2.2. Device Description
Breathprints were recorded from participants using the DiagNoze (manufactured by Noze Inc., Montreal, QC, Canada), an eNose-powered breathalyzer device, as shown in Figure 1a, which digitizes alveolar biomarkers including volatile organic compounds (VOCs) in an exhaled breath specimen. The breathalyzer is composed of two primary components: the mouthpiece and the main unit. The single-patient, disposable mouthpiece streamlines the exhaled breath into the device, filters humidity and is restricted to five exhalation cycles. Each mouthpiece is vacuum packed individually in a clean and sterile environment. The main unit contains three sequential modules: a capnography [23] module, a buffer chamber, and the aroma chip module, as shown in Figure 1b.
To isolate the physiologically relevant portion of the breath, the device has integrated an in-line capnography logic to detect and discard the initial phase of exhalation (commonly referred to as dead space air), which originates from the upper airways and contains minimal metabolic information. Only the alveolar fraction, drawn from the deeper lungs and enriched in endogenous VOCs reflective of systemic metabolism [24], is retained in the subsequent buffer chamber for digitization. This selective sampling process enhances the reliability and biological relevance of the resulting VOC fingerprint.

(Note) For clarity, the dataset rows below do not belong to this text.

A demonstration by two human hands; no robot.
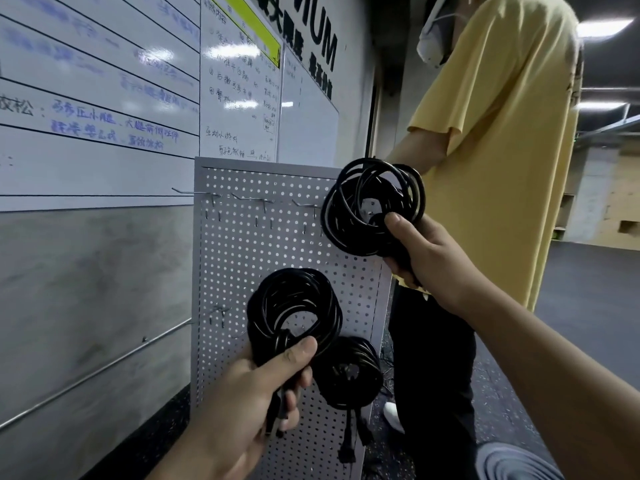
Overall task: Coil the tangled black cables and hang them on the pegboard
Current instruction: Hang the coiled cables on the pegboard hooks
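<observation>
A grey perforated pegboard (242,244) leans against the wall. My left hand (242,403) grips a coiled black cable (294,306) in front of the board's lower middle. My right hand (426,258) grips a second, looser coil (349,209) held up at the board's upper right corner. A third black coil (349,372) hangs on the board's lower right, its plug ends dangling below. Thin metal hooks (252,199) stick out along the upper row, and another hook (220,310) sits lower left; all of these are bare.
A person in a yellow shirt (502,150) and black trousers stands right beside the pegboard's right edge. Whiteboards (104,98) with writing cover the wall above. A metal rail (104,368) runs along the wall at lower left. A rolled grey mat (512,462) lies at bottom right.
</observation>
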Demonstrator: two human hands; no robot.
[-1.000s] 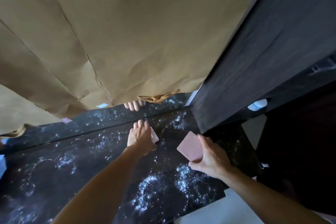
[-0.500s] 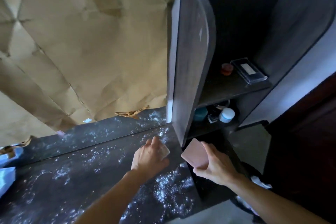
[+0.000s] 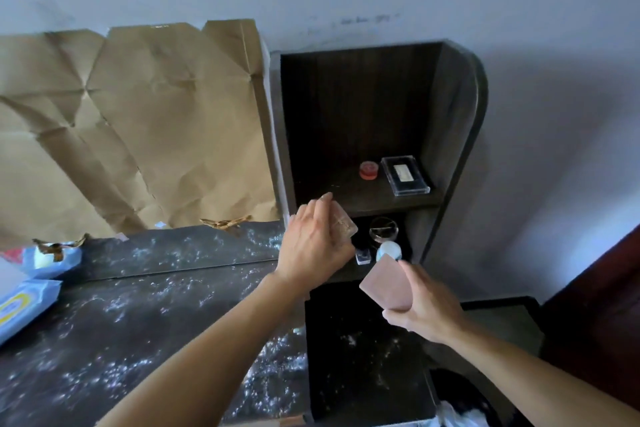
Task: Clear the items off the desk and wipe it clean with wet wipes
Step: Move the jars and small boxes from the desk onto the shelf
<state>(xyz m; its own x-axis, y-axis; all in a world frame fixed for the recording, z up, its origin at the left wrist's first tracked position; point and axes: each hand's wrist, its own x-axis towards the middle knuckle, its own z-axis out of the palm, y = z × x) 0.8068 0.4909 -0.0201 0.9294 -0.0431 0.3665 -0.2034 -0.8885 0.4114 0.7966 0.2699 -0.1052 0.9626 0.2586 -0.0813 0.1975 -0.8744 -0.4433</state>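
Surface (image 3: 121, 322) left of the shelf unit (image 3: 450, 121) is powder-speckled. My left hand (image 3: 311, 248) grips a clear square object (image 3: 345, 224) before its upper shelf, where a red jar (image 3: 369, 170) and labelled clear box (image 3: 405, 175) stand; my right hand (image 3: 427, 303) grips a pink card (image 3: 389, 286) below.

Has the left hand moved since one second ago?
Yes. The left hand, gripping a clear case, lifted off the dusty desk rightward to the upper shelf.
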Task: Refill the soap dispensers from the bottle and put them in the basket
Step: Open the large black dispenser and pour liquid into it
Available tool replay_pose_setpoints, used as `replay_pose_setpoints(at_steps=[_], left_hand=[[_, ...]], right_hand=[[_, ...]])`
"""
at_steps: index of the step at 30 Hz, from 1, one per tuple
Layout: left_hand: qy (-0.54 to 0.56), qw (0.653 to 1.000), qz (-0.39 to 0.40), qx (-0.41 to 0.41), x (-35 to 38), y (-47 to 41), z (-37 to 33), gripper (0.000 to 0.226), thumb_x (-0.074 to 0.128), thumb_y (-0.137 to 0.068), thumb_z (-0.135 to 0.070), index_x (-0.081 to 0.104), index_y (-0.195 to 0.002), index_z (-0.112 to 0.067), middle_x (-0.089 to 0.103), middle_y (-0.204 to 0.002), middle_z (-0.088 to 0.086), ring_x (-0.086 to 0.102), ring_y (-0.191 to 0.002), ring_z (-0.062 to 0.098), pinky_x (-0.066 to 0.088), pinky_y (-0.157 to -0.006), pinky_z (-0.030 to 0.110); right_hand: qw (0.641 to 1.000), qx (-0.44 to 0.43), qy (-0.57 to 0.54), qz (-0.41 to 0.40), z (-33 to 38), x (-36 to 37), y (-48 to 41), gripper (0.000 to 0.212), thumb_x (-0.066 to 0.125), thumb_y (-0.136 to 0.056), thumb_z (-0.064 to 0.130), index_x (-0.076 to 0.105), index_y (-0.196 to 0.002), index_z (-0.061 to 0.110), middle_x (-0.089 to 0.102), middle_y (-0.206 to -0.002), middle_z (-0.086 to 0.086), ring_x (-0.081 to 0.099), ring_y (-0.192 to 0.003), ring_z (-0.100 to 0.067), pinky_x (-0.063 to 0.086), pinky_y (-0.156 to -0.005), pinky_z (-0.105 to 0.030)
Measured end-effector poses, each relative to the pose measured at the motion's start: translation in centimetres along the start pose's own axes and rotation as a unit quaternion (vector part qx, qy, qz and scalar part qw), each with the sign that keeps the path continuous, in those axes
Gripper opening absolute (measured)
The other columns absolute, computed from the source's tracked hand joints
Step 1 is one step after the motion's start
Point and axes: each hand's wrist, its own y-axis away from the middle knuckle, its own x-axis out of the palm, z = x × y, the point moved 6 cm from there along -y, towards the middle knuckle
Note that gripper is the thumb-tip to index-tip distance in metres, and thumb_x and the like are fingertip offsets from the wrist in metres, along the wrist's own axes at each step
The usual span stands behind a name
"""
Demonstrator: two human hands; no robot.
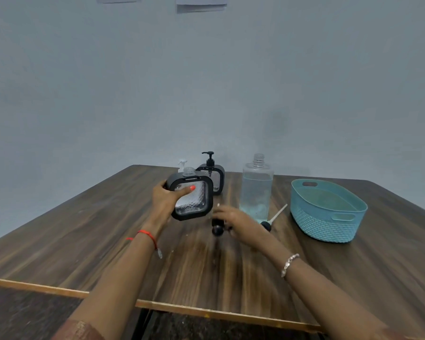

The alveolar breath specimen is then transferred from the buffer chamber to the aroma chip [25] (Figure 2a). The aroma chip comprises a cross-reactive chemiresistive sensor array of 32 thin films, each made from a different proprietary polymer-carbon black nanocomposite material [26]. In these thin films, the conductive carbon black network is embedded within chemically diverse polymer matrices, enabling reversible changes in electrical resistance upon exposure to VOCs [27,28]. Differences in polymer chemistry confer varying affinities toward broad classes of VOCs relevant to human metabolism, including aliphatic and aromatic hydrocarbons, alcohols, aldehydes and ketones. Rather than targeting individual molecules, the array is designed to generate overlapping yet distinct response patterns across the thin films, allowing discrimination of complex biological mixtures. This cross-reactive sensing strategy is well suited to capturing disease-associated metabolic signatures, including those linked to oxidative stress, lipid peroxidation, and altered cellular metabolism in cancer [14,15].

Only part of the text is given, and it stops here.